Still, I suppose there were times when I was full of exam timetables, and existential worries about who I was and how long I would last if I didn’t make up my mind about where I was going in Life. But I was a bit older then; I had met angst many times late at night while studying for an exam the next day… That’s all behind me now, and anyway, I was never a child on a bus discussing the meaning of death with my friends with adults listening with curious ears, and elderly ladies inspecting us with religious eyes. But perhaps that’s what youth is for: canvassing opinions, thinking out loud… It’s just the venue that I sometimes find troubling though.

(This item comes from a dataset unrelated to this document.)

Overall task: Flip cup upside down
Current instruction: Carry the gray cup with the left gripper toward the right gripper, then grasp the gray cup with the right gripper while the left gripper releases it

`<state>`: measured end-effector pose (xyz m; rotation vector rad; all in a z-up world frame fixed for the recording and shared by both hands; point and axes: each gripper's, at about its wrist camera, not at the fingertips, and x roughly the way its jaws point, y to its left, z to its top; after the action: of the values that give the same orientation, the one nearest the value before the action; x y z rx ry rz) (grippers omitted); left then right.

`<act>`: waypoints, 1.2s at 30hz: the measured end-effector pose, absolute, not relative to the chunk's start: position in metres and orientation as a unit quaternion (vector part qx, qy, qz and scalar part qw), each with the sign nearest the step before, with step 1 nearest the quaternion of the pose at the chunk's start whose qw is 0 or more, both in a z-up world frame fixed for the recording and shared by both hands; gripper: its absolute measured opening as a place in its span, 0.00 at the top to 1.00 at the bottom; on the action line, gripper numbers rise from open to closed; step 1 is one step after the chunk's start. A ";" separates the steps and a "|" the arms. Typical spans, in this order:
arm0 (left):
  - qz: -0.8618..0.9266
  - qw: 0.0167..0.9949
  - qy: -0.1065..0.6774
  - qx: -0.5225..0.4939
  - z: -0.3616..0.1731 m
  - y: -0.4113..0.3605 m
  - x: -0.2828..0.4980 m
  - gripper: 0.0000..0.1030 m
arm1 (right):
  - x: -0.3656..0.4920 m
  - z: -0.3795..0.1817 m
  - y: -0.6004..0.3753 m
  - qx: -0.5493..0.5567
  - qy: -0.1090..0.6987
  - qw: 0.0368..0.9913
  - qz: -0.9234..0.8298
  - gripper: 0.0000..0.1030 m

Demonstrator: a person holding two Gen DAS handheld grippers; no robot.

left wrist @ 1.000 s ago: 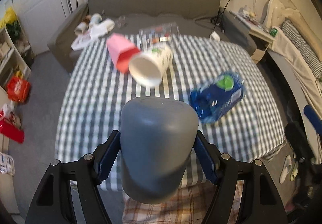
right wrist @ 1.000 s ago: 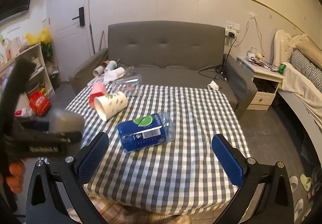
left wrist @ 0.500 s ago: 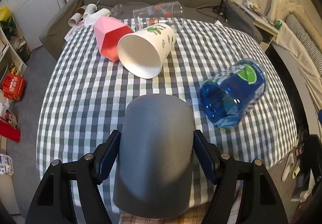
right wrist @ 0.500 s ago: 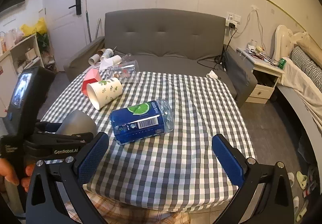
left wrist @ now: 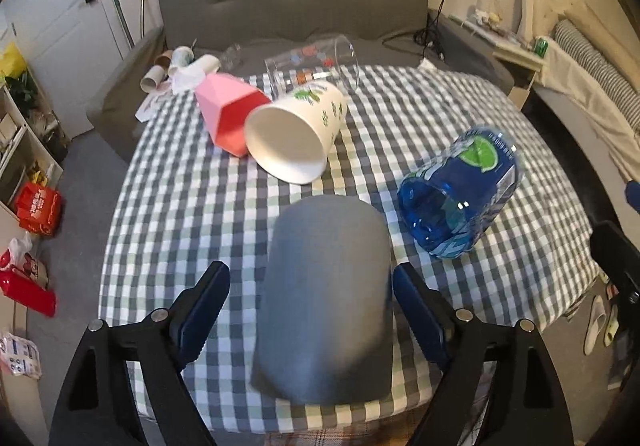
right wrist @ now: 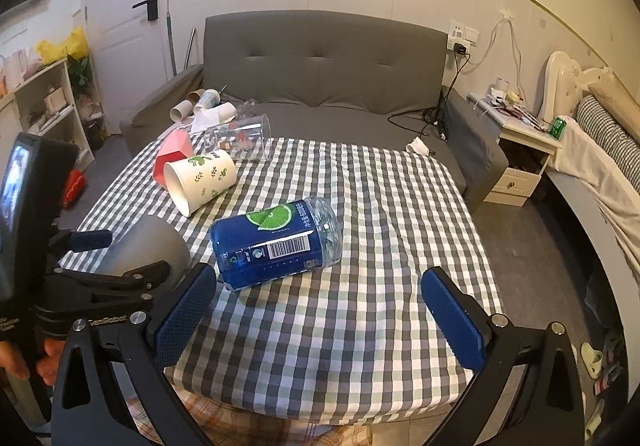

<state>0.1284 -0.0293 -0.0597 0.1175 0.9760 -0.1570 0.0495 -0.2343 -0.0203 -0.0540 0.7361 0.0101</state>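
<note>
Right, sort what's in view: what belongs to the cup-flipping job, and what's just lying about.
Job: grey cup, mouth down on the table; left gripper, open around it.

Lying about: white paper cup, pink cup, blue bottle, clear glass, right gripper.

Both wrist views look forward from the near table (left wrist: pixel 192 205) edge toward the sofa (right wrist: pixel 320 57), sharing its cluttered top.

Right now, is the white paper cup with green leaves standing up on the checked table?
No, the white paper cup with green leaves lies on its side on the checked tablecloth, its open mouth facing the camera.
</note>
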 end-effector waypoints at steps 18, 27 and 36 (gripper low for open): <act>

But perhaps Gen Z sees things differently than I had; perhaps they have new ideas I hadn’t considered; perhaps I should have been taking notes… Of course with todays’ bus etiquette, it’s the youth who sit in the back where some of the seats are facing backwards, and where the very back seats are arranged like a long bench; elders like me, while we are tolerated, have to accept that it is not our realm. Old people, with our grocery rollies, canes and walkers are expected to sit in the disabled and stroller-accommodating section at the front of the bus. I do not travel with a cane, or rolley but there was no room up front, and anyway I was curious about what went on at the back.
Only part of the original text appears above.